As Hong Kong is a full participant in the scheme, non-Hong Kong residents who hold an APEC Business Travel Card may enter Hong Kong visa-free for 60 days and are entitled to use dedicated fast-track or resident counters.

===Japan===
Japan has been a full participant since 2003, and the Ministry of Foreign Affairs (MOFA) issues the card to Japanese citizens who are business travellers. It is popularly known as the ABTC card. Visa-free travel is permitted for either 60 or 90 days, depending on the destination, except for the Philippines, where stays are limited to 59 days. Cardholders may use dedicated fast-track lanes to expedite the immigration process. However, since a Japanese passport already affords a number of visa-free travel privileges, use of the card may not always extend the permitted length of stay (for example, when travelling to Chile, South Korea or Taiwan), and in some cases it may even reduce it (such as when travelling to Peru).

===New Zealand===
New Zealand citizens who travel frequently on business and are of good character may apply for an ABTC through Immigration New Zealand, at a cost of NZ$150.

As New Zealand is a full participant in the scheme, foreign cardholders may enter the country visa-free for up to 90 days.

===Russia===
Cardholders are permitted to remain for business purposes for a maximum of 90 days in any 180-day period. Travellers holding a virtual ABTC must obtain a special permit granting a multiple-entry visa to enter the Russian Federation. Those holding a physical ABTC are exempt from this requirement.

===United States===
Although the United States is not a full participant in the scheme, cardholders may use dedicated fast-track lanes for aircrew at international airports, but remain subject to the standard entry and visa requirements.

Applicants for ABTCs must already be enrolled in Global Entry, NEXUS, or SENTRI. As the United States is only a transitional member of the ABTC scheme and does not extend any visa waiver to ABTC holders from other economies, U.S. citizens do not, reciprocally, enjoy any additional visa-free travel through the scheme. They do, however, qualify for expedited visa appointment procedures for those economies that require visas for U.S. citizens, and may use diplomatic or crew lanes at airports. Among the 21 ABTC scheme member economies, the visa policies of China, Russia, and Vietnam require advance visas for U.S. citizens making short-term business visits, while Papua New Guinea issues visas on arrival for a fee.
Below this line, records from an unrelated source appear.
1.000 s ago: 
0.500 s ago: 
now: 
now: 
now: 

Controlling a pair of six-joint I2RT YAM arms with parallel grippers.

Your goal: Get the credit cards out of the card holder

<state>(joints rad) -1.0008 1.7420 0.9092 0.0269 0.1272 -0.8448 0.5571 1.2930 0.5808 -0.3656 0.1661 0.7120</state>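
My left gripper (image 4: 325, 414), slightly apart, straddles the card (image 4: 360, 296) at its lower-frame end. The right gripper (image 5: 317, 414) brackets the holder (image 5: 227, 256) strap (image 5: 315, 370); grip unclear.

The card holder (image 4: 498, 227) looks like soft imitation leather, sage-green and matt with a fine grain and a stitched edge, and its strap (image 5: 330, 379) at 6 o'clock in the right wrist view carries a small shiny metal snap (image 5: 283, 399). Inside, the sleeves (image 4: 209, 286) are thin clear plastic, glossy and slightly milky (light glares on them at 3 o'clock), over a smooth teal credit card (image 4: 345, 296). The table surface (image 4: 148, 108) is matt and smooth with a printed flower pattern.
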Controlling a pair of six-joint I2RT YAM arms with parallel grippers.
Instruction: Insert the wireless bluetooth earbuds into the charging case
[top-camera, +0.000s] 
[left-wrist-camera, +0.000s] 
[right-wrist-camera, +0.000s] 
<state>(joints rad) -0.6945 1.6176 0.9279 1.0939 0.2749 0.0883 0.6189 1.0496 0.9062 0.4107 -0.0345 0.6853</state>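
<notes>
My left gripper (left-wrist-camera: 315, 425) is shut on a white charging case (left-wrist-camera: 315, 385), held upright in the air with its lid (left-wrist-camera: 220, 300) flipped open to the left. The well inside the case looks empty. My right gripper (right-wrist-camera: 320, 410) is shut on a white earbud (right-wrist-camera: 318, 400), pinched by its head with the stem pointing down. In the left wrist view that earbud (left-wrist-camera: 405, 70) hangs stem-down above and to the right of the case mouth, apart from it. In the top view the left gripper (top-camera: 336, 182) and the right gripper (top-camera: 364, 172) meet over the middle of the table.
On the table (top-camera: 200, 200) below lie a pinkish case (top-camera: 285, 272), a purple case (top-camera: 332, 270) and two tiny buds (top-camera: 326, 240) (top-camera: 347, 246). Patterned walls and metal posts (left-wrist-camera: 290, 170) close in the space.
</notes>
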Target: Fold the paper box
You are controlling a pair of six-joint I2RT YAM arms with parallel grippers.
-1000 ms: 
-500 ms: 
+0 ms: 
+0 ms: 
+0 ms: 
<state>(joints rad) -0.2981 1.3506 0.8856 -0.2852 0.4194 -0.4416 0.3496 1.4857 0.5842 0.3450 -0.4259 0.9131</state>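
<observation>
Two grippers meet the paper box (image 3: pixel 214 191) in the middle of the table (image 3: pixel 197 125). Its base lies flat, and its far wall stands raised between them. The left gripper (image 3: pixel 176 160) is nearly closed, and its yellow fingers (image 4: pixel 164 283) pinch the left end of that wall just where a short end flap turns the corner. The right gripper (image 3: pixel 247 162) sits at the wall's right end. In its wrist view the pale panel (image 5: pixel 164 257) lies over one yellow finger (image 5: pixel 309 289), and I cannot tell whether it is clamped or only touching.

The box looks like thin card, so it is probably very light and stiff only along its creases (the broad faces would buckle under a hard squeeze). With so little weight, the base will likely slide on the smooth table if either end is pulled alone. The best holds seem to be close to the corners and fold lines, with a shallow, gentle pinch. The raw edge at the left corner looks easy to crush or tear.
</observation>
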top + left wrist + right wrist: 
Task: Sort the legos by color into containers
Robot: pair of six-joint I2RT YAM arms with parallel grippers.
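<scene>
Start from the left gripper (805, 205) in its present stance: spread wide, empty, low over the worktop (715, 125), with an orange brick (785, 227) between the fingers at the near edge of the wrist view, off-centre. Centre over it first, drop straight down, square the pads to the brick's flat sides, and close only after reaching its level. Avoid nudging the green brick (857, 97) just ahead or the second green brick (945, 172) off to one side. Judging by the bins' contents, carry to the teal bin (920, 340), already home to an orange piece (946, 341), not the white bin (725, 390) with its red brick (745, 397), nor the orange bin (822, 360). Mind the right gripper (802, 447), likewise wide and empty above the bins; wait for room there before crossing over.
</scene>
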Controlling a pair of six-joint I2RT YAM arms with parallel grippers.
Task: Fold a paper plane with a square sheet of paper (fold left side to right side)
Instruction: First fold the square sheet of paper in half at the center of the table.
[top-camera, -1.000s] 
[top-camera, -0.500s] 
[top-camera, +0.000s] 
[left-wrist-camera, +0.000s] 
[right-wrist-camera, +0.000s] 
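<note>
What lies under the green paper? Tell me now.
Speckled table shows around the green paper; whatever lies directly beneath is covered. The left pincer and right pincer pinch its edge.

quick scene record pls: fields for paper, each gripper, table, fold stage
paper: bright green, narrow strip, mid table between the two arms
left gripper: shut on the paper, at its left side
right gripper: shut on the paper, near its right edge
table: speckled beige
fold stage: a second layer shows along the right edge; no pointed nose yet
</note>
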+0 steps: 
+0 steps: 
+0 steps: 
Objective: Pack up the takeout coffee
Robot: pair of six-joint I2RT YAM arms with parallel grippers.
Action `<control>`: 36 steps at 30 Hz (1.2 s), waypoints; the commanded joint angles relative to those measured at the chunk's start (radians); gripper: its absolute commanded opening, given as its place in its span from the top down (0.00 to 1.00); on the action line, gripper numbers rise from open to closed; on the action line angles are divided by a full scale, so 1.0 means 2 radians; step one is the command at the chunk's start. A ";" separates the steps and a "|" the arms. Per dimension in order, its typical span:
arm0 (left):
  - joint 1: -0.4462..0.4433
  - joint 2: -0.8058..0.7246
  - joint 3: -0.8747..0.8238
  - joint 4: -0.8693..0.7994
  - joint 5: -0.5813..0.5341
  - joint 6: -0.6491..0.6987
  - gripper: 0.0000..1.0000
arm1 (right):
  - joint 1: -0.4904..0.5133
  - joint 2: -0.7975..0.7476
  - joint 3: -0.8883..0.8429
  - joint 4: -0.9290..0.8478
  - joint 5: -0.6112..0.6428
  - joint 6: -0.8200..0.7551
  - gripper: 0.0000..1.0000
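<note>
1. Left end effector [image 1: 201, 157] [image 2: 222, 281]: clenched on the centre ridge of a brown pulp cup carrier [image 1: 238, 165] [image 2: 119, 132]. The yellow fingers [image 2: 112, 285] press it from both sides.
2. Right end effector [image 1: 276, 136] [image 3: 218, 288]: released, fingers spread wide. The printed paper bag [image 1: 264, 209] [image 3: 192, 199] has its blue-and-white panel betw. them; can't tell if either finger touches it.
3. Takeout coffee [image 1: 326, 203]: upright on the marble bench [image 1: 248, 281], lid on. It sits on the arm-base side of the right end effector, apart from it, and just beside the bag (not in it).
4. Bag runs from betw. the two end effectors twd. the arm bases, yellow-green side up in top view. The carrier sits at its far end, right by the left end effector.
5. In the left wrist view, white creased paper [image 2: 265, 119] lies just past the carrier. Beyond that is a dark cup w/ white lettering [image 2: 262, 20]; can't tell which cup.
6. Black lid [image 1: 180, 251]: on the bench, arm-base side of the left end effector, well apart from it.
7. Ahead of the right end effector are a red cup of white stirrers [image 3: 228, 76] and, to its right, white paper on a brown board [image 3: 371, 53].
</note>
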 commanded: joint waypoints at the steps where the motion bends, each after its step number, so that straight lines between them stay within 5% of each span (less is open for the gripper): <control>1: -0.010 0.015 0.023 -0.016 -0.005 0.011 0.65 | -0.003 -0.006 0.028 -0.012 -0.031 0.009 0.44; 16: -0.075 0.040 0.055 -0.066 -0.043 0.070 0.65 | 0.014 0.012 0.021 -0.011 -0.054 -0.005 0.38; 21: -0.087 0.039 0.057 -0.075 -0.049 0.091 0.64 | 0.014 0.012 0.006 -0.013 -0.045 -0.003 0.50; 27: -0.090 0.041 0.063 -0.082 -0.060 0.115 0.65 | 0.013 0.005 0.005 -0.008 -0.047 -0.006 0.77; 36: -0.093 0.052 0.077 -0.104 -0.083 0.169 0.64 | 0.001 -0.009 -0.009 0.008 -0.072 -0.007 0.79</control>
As of 3 January 2017, the fee was $70.

The Asia-Pacific Economic Cooperation Business Travel Cards Act was passed in November 2011 to authorise the issuance of ABTCs to U.S. travellers until September 2018. Implementation commenced shortly thereafter. In May 2014, the United States Department of Homeland Security published an interim final rule on the issuance of ABTCs to U.S. citizens. In June 2014, U.S. Customs and Border Protection began accepting ABTC applications through the GOES portal, the same website used for its other trusted traveller schemes. On 2 November 2017, prior to the September 2018 expiration of the temporary programme, the Asia-Pacific Economic Cooperation Business Travel Cards Act of 2017 (S. 504) was signed, making the APEC Business Travel Card a permanent programme.